The danger of not making the cut as a ‘modern-day slave’
Around ten years ago there was a shift in the terminology: ‘modern-day slavery’ – an idea not embedded in international legislation – began to be used interchangeably with the legally defined crime of human trafficking. This shift had important effects. The modern-day slavery terminology intensifies the focus on exceptional cases of abuse and exploitation, which enables states to concentrate support and help on victims of the worst of the worst. People who are deemed to have ‘suffered less’ remain under the radar and fall through the cracks of an eroding social safety net. People who experience everyday abuse and exploitation are not regarded as modern-day slaves, and can therefore be detained, deported, or sanctioned for their undeclared labour or other migration- or prostitution-related offences.
This is illustrated by ICRSE’s latest community research, which was realised in partnership with twelve sex worker rights organisations from ten European countries. Our final report found that sex workers whose victimisation was classified as human trafficking were able to receive adequate support and referrals to services. Experiences that did not meet the threshold associated with human trafficking were more often than not greeted with indifference. In some cases filing a complaint resulted in threats of eviction or, in the case of migrant sex workers, deportation. We saw no evidence of cases of everyday abuse being referred to victim support services, despite high-level investment from European institutions in programmes to prevent violence against women and marginalised groups.

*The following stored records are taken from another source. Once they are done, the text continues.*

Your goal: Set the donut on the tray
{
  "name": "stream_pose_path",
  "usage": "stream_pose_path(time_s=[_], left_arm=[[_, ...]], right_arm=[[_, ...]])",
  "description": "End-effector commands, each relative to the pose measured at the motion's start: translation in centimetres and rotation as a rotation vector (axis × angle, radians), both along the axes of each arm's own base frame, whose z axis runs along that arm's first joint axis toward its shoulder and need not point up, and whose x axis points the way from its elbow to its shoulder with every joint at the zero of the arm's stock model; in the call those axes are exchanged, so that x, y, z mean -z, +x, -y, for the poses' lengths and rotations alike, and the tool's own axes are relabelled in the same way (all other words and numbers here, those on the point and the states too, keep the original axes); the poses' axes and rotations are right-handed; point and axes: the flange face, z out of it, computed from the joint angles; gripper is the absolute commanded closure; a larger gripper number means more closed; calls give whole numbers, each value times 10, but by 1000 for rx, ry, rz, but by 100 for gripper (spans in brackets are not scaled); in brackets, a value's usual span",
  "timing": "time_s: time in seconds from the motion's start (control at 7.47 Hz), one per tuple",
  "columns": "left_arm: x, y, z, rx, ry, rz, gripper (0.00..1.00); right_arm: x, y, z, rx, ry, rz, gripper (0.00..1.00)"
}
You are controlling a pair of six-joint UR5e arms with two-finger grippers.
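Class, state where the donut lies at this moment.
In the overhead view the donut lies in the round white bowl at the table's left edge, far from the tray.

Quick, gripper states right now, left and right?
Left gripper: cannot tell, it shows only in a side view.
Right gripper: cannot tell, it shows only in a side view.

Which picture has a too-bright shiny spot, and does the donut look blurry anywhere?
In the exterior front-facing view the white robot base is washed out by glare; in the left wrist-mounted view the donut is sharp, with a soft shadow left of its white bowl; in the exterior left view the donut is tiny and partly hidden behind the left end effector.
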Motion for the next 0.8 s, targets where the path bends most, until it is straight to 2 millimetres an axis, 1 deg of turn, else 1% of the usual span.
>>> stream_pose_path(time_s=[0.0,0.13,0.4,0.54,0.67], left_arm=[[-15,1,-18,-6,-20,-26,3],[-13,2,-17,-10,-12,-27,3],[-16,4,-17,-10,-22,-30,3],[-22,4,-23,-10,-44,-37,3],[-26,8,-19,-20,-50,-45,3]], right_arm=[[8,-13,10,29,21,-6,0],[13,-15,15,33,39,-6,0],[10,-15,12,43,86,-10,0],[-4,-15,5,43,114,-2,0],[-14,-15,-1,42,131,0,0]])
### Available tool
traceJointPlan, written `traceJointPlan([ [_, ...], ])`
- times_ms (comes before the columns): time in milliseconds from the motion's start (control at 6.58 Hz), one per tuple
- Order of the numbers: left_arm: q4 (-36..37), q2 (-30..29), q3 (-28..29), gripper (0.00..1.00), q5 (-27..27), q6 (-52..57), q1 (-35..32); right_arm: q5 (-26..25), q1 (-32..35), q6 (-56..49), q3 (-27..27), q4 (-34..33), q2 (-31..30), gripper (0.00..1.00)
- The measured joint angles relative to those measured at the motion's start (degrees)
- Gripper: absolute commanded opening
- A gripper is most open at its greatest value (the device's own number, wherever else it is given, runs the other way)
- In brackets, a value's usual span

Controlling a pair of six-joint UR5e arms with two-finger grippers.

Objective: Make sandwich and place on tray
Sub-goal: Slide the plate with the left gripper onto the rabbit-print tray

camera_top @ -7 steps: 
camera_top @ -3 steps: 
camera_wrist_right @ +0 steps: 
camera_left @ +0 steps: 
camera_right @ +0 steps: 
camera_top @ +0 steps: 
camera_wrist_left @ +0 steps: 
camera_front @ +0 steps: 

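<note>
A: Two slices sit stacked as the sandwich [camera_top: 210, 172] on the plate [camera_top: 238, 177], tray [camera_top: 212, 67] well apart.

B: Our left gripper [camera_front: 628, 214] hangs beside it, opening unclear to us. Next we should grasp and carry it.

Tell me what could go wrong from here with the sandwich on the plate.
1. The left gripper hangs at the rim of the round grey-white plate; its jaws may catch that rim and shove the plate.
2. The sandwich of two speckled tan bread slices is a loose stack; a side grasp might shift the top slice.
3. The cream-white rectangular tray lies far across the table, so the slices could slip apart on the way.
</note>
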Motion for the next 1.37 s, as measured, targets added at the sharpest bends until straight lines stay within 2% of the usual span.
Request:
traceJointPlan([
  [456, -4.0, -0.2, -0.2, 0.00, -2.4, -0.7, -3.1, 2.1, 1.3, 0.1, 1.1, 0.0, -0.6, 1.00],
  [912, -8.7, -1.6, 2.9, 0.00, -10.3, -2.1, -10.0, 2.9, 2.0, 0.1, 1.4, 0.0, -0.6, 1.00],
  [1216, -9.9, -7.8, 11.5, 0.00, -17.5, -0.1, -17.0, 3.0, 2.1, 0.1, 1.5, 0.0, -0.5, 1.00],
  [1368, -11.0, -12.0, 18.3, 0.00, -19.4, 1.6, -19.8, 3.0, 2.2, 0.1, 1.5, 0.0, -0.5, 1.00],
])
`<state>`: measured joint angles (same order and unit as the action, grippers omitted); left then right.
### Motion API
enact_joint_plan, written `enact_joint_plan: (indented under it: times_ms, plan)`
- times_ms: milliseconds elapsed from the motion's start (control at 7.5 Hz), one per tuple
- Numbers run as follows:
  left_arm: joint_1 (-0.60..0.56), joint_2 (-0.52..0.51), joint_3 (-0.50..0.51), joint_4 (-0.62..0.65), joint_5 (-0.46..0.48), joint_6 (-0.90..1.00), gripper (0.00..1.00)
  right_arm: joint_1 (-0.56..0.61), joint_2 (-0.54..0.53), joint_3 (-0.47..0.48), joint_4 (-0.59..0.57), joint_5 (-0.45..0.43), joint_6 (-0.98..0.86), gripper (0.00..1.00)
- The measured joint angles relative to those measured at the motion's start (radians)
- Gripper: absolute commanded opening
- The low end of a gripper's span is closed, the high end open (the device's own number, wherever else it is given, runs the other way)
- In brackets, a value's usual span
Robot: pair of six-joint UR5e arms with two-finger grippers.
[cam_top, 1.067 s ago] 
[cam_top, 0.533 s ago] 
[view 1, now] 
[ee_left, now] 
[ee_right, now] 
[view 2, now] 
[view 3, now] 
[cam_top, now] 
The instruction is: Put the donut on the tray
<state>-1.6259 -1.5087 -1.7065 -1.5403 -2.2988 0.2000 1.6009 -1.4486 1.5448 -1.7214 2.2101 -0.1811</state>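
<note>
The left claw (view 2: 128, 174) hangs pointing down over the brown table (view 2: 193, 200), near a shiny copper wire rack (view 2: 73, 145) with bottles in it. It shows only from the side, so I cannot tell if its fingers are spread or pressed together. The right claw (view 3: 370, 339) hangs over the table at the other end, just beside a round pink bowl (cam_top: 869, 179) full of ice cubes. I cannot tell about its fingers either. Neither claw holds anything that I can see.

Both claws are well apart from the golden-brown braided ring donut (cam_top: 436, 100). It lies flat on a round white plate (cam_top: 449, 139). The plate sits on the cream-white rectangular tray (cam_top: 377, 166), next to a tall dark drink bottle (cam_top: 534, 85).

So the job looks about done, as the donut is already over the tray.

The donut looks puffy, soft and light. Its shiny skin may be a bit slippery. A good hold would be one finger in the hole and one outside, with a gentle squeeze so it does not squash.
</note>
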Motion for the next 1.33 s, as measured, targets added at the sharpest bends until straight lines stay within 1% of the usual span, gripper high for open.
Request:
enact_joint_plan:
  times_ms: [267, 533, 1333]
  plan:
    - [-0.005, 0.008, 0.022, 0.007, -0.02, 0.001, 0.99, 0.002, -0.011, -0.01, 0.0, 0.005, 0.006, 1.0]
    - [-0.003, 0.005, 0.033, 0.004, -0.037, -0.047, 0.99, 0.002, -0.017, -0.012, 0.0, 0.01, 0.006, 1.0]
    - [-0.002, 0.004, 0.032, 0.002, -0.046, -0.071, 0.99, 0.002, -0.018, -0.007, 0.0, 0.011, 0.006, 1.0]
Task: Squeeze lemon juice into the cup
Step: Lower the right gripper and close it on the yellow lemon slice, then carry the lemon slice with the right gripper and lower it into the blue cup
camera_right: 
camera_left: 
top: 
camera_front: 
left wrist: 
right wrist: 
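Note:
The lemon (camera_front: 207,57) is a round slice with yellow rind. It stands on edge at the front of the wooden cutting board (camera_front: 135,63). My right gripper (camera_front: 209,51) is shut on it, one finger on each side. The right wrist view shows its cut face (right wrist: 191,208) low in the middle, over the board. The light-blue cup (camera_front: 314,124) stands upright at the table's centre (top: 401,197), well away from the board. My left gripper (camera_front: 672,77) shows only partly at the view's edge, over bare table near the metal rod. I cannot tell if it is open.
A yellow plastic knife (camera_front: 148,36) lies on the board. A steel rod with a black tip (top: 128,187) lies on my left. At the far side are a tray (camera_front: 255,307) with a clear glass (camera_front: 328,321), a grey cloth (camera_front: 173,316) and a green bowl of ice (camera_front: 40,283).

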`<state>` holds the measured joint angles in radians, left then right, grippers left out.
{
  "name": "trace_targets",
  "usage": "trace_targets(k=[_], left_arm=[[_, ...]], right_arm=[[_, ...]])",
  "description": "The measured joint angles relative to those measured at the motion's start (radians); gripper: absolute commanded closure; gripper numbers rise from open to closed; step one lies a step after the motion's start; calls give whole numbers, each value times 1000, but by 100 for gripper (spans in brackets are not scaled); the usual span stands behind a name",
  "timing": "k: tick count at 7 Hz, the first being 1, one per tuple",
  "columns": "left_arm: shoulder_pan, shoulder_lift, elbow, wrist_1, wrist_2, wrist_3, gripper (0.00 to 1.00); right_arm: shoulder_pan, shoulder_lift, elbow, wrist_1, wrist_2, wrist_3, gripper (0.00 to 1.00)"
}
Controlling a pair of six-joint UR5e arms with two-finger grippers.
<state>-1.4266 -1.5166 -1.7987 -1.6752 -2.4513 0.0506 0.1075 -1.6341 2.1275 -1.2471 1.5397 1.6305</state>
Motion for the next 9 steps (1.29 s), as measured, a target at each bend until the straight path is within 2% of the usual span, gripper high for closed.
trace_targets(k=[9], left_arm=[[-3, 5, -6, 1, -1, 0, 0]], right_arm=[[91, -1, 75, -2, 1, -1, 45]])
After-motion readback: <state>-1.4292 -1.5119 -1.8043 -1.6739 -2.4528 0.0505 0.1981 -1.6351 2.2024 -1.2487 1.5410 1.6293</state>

Sex workers and their organisations continue to challenge punitive anti-trafficking policy frameworks that target their workplaces and clients, rather than traffickers. Over the last twenty years, sex workers have not only had to combat the criminalisation of sex work, but have also endured global crises such as the 2008 financial crisis and the ongoing COVID-19 pandemic. They have also been faced with the erosion of human rights, shrinking civil society spaces, and volatile political environments.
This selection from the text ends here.